Dünyadaki bütün insanların yaratılışta eşit olduğunu
belirten Kurtulmuş, "Maalesef başta Avrupa kıtası olmak üzere birçok bölgede
ırkçılığın, yabancı düşmanlığının artması, İslamofobinin gelişmesi alarm
sinyalleri veriyor. Dünyada bundan sonraki süreçte her bir insanın diğeriyle
eşit olduğu inancıyla yeni bir sistemin kurulması şarttır" ifadesini
kullandı.
"TÜRKİYE'NİN
KENDİ SAVUNMA İHTİYAÇLARINI KARŞILAMASI LAZIM"

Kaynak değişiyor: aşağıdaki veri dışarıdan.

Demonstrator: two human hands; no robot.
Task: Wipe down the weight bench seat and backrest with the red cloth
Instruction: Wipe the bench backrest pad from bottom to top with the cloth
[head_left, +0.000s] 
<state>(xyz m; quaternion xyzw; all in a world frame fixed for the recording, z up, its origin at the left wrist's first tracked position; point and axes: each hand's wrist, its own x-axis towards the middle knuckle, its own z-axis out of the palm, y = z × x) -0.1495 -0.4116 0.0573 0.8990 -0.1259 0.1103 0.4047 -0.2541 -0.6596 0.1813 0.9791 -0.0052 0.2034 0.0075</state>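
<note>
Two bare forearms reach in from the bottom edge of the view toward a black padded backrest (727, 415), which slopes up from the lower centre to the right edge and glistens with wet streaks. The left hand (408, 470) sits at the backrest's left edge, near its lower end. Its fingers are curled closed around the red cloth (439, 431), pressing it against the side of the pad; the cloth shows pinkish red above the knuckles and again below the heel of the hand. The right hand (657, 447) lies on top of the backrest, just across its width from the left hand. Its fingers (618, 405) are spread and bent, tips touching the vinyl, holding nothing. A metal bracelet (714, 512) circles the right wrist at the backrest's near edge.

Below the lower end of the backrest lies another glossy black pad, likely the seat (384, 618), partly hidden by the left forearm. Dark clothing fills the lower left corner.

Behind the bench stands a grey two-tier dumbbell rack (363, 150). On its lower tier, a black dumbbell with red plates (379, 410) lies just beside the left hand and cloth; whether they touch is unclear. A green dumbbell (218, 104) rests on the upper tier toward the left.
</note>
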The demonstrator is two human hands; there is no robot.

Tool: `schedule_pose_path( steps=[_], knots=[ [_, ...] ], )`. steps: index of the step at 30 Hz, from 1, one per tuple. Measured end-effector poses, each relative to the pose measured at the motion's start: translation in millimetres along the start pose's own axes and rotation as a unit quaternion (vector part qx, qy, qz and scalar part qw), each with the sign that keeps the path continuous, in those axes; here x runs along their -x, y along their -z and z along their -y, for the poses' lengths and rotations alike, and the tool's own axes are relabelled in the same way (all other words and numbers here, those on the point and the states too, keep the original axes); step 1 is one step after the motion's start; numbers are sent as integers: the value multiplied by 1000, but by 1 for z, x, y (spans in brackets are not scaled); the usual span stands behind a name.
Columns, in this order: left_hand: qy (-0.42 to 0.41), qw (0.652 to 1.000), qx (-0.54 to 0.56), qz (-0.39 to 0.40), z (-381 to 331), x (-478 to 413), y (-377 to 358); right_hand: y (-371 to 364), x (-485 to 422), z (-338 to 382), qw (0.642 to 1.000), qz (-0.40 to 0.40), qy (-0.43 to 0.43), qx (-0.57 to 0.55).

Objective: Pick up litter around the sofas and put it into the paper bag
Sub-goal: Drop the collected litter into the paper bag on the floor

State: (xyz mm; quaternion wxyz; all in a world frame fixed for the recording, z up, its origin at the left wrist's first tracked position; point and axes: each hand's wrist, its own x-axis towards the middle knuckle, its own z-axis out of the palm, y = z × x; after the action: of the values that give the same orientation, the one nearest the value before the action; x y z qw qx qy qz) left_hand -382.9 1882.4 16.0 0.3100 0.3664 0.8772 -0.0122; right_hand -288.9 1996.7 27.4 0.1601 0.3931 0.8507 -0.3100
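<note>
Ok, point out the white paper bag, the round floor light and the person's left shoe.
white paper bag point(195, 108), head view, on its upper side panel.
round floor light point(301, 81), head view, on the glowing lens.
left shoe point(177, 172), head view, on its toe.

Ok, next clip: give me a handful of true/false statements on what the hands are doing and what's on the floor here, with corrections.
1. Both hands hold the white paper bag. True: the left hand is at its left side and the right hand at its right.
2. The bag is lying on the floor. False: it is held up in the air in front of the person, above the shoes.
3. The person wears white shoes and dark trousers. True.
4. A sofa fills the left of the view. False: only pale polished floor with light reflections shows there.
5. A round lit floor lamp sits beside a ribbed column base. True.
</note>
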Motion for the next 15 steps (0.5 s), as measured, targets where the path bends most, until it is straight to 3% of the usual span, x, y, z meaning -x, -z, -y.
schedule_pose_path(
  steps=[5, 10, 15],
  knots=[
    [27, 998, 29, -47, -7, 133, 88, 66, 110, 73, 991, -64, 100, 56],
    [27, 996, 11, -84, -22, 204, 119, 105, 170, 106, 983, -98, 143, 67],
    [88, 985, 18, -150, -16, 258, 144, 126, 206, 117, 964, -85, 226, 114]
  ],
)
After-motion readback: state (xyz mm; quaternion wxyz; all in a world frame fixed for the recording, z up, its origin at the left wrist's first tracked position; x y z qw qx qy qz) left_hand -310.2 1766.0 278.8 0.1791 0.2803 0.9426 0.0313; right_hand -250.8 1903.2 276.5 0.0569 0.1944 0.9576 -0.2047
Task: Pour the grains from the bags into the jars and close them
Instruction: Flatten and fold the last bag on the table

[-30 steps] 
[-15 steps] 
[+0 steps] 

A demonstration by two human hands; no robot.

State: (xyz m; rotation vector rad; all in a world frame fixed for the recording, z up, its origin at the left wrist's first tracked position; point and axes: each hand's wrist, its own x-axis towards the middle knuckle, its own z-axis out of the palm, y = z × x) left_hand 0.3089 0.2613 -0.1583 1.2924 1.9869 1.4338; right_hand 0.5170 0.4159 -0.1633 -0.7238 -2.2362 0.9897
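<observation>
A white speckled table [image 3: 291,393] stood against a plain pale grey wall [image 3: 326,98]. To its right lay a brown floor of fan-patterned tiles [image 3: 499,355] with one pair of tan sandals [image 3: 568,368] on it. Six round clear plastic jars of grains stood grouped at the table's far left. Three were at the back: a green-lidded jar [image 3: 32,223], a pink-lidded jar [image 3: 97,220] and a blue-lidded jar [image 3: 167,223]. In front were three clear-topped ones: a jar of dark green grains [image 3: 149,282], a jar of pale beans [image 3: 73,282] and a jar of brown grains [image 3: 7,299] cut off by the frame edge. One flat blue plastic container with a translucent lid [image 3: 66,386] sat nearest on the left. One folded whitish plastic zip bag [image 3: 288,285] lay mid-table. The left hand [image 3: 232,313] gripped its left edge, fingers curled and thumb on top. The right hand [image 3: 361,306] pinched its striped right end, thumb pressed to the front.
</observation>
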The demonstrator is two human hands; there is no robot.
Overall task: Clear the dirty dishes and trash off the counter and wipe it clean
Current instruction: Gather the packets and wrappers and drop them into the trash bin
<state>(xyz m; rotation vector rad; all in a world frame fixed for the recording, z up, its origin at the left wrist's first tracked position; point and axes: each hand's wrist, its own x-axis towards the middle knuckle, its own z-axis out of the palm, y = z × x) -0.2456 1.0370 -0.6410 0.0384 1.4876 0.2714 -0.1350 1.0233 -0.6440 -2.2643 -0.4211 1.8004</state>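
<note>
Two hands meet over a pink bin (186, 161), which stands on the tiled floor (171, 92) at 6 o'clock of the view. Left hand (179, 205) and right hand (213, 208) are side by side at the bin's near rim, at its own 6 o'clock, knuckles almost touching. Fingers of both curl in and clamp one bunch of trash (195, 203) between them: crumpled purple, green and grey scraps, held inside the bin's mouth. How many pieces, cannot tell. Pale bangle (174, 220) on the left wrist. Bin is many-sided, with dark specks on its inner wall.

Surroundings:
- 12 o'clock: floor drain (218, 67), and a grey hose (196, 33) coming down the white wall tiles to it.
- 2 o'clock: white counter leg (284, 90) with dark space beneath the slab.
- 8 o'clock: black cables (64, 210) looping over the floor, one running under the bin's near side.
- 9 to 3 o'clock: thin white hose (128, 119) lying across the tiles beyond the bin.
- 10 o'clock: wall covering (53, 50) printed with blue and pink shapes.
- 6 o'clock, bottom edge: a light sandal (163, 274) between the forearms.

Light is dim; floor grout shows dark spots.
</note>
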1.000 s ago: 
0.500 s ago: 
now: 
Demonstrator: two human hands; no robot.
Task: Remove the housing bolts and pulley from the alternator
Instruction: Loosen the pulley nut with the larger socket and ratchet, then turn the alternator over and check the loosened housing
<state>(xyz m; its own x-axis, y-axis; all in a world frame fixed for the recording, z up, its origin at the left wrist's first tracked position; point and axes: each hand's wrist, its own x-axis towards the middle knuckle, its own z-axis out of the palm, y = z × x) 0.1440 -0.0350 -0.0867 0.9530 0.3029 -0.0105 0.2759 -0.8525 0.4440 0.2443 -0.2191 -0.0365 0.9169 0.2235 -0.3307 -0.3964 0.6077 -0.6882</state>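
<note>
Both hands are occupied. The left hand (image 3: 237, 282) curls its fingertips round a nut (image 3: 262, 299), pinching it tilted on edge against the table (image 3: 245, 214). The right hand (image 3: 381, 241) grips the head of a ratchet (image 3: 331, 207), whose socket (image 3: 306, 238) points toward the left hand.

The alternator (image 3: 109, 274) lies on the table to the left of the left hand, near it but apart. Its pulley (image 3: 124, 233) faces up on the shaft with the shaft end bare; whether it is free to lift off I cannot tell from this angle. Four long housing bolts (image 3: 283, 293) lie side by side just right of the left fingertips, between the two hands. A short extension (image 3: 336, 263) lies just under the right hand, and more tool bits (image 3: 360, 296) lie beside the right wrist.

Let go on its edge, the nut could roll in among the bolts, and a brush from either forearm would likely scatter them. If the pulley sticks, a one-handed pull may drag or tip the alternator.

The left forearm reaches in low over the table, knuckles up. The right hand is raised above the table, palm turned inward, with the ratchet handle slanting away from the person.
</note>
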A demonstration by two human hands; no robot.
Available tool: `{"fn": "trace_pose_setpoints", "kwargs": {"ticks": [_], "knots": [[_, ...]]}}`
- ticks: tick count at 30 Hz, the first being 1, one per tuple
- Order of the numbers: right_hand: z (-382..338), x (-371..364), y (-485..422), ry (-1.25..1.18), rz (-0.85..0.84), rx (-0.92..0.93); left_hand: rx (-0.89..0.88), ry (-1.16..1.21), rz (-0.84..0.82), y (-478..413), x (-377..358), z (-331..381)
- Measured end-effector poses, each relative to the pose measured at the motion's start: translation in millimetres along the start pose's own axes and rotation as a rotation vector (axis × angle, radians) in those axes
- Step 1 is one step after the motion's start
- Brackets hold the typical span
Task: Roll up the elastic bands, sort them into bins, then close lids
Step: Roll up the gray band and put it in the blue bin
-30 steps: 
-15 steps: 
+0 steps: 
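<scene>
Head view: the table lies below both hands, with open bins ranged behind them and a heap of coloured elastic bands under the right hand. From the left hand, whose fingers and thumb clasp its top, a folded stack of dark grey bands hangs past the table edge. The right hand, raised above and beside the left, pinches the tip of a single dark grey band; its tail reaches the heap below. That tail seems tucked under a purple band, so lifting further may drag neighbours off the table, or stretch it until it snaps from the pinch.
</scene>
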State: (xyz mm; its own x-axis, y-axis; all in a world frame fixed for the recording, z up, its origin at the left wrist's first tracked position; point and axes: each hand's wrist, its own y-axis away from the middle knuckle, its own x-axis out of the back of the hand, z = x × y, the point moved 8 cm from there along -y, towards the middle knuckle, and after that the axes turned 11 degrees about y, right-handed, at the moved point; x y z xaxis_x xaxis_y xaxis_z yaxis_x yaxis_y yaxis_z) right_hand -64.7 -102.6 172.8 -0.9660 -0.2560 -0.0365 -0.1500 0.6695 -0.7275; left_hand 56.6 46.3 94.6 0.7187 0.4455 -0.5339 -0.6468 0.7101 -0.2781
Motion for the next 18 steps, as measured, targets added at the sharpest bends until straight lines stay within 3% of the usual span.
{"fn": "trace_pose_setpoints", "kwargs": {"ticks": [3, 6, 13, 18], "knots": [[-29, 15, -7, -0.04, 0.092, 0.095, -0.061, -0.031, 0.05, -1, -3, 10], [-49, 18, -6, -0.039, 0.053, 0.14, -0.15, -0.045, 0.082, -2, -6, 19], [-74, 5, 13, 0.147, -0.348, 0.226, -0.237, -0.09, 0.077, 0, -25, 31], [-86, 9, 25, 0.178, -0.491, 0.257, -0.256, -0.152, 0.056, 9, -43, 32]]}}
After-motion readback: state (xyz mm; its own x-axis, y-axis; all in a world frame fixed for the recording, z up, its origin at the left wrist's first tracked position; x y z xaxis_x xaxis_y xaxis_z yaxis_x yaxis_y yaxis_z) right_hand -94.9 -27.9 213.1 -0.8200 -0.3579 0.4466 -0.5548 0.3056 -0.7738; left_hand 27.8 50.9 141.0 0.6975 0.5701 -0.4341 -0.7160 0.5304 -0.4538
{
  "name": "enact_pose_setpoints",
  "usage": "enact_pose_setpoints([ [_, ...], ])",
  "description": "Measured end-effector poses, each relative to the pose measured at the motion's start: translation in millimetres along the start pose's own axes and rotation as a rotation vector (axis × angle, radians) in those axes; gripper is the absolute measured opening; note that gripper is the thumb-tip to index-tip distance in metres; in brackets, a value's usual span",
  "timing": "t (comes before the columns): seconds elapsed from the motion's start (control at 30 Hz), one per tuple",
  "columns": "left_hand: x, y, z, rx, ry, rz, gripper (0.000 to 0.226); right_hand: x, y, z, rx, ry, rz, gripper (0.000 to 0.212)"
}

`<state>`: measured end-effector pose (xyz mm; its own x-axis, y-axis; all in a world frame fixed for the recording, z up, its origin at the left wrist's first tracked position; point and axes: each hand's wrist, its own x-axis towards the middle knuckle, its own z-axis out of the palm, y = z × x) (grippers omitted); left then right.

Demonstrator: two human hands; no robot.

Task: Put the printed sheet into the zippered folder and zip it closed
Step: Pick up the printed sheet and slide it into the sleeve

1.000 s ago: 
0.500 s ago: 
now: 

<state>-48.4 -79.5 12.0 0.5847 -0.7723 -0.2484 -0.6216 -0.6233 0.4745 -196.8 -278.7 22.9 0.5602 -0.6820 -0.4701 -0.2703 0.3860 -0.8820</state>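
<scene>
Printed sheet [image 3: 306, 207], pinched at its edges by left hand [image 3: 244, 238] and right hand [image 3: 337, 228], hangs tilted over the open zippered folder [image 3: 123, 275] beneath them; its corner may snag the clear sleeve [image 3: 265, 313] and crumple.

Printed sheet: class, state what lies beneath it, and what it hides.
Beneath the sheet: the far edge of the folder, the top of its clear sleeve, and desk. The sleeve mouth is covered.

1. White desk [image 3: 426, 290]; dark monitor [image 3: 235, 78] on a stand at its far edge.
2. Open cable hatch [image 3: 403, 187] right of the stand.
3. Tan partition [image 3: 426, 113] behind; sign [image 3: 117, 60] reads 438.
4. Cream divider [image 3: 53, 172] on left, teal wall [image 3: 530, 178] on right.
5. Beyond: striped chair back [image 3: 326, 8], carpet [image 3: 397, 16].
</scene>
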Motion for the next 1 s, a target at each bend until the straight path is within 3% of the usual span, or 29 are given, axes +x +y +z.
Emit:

Kurtulmuş, açıklamalarının ardından gazetecilerin sorularını
yanıtladı.
TBMM Başkanı Kurtulmuş, Türkiye'nin S-400 savunma sistemi
alması ve CAATSA yaptırımlarıyla ilgili bir soru üzerine, şu değerlendirmelerde
bulundu:
"Irak ve özellikle Suriye'nin kuzeyindeki gelişmeler
konusunda Türkiye'nin tavrı açıktır. Türkiye maalesef bazı ülkelerin siyasi,
lojistik, istihbari, hatta zaman zaman askeri destek verdikleri terör
örgütlerini kendisi için yaşamsal olarak büyük bir tehdit olarak görmektedir;
sadece Türkiye'nin toprak bütünlüğünü değil Suriye'nin ve Irak'ın da siyasi
bütünlüğünü sarsacak fevkalade önemli zararlı kuruluşlar olarak görmektedir.
Uzunca bir süredir vekalet savaşlarının bir aracı olarak terör örgütleri ne yazık
ki kullanılmaktadır. Uzunca bir süredir terör örgütleri dış politika kartı
olarak kullanılmaktadır. Türkiye, kategorik olarak buna karşıdır.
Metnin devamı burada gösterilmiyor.